• **Work to complete**
Copy each line in the data below that contains the word "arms".

Information provided section start

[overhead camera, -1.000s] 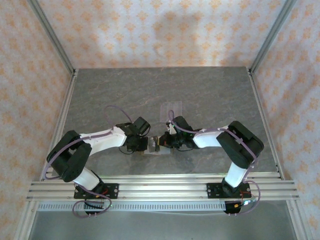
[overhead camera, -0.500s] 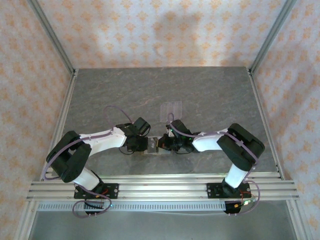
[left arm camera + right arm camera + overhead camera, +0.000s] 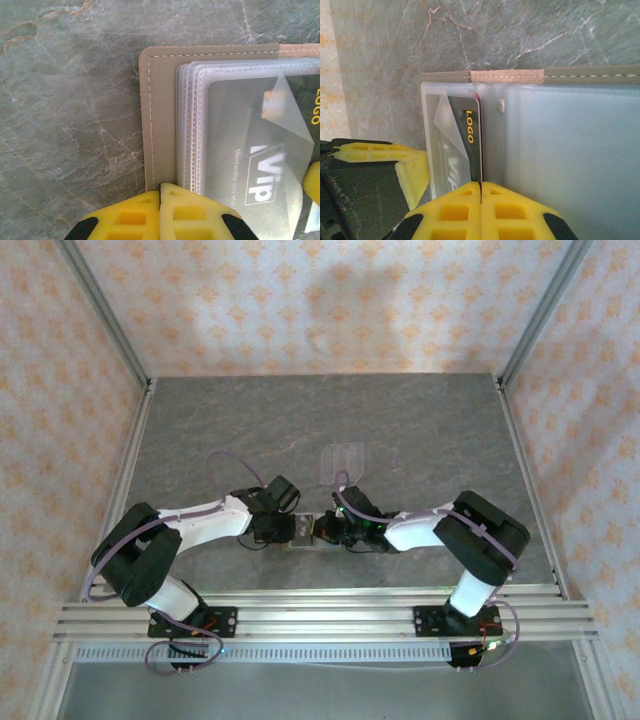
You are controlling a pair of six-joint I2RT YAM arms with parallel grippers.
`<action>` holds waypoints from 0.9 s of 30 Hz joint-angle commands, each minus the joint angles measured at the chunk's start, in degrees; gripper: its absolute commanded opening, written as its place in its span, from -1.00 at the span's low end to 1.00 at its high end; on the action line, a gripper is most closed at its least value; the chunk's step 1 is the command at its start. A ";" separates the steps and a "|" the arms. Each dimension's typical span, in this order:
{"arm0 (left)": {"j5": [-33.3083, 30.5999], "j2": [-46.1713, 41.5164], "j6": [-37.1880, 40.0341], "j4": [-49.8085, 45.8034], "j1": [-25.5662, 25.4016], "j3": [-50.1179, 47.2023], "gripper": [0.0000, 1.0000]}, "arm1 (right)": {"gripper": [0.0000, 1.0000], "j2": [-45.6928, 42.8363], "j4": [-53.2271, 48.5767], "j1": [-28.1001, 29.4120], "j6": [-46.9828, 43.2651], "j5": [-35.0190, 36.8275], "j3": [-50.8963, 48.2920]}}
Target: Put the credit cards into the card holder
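The left gripper has its yellow ribbed fingertips closed flat against each other, nothing between them. Their tips sit at the near edge of the card holder, just where the olive-brown cover meets the stack of clear plastic sleeves. The right gripper is likewise closed tip to tip. It sits against the near edge of a dark credit card with a red rim and yellow "LOGO" lettering. It seems to push on that edge rather than pinch it, though the contact itself is hidden under the fingertips.

The card lies partly inside the left-hand sleeve, its near end cut off by the fingers. A curled clear film glares over it and blurs the white "VIP" print seen from the left wrist.

The holder lies open and flat on the grey, veined stone-look table, between the two grippers. Its cover is matte with pale stitching and rounded corners, and a lighter tan strip marks the spine. A tiny pale stud sits near the fold. The right-hand sleeves look milky and their contents cannot be made out.

From above, the holder is almost wholly hidden under the two wrists. A transparent slotted rack stands just beyond.
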 commanded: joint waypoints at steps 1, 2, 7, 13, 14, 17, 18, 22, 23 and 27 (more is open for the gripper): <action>1.16 5.12 -0.38 5.51 -1.42 -3.45 -0.87 | -1.00 1.02 2.51 1.14 1.00 1.09 0.75; 1.24 5.16 -0.37 5.61 -1.42 -3.45 -0.87 | -1.00 1.28 2.82 1.29 1.08 0.91 0.88; 1.29 5.16 -0.21 5.66 -1.42 -3.45 -0.86 | -0.98 2.05 -1.45 1.32 -0.35 1.89 3.21; 1.09 5.04 -0.25 6.00 -1.42 -4.05 -0.86 | -0.63 -2.10 -19.36 1.33 -4.49 7.44 8.27; 1.08 5.07 -0.29 6.14 -1.42 -4.22 -0.86 | -0.58 -2.76 -22.72 1.27 -5.34 8.43 9.27; 1.08 4.90 -0.47 6.51 -1.37 -4.59 -0.86 | -0.41 -5.85 -30.30 1.33 -6.15 12.05 10.76; 1.10 4.89 -0.47 6.58 -1.42 -4.68 -0.86 | -0.37 -7.10 -33.08 1.30 -6.46 13.47 11.24; 1.15 4.91 -0.30 6.79 -1.42 -4.93 -0.86 | -0.28 -11.03 -43.86 1.24 -7.85 18.77 14.00; 1.25 4.83 -0.30 6.89 -1.42 -4.94 -0.86 | -0.26 -11.31 -46.95 1.22 -7.96 20.78 15.06; 1.16 4.74 -0.21 6.80 -1.42 -4.86 -0.86 | -0.05 -9.62 -58.12 1.25 -9.31 29.50 19.88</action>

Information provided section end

• **Result of this exercise**
You are controlling a pair of six-joint I2RT YAM arms with parallel grippers.
`<action>` holds waypoints from 0.9 s of 30 Hz joint-angle commands, each minus the joint angles measured at the chunk's start, in degrees; gripper: its absolute commanded opening, written as its place in its span, from -1.00 at the span's low end to 1.00 at its high end; on the action line, a gripper is most closed at its least value; the chunk's step 1 is the command at its start. A ";" separates the steps and a "|" the arms. Each dimension's typical span, in this order:

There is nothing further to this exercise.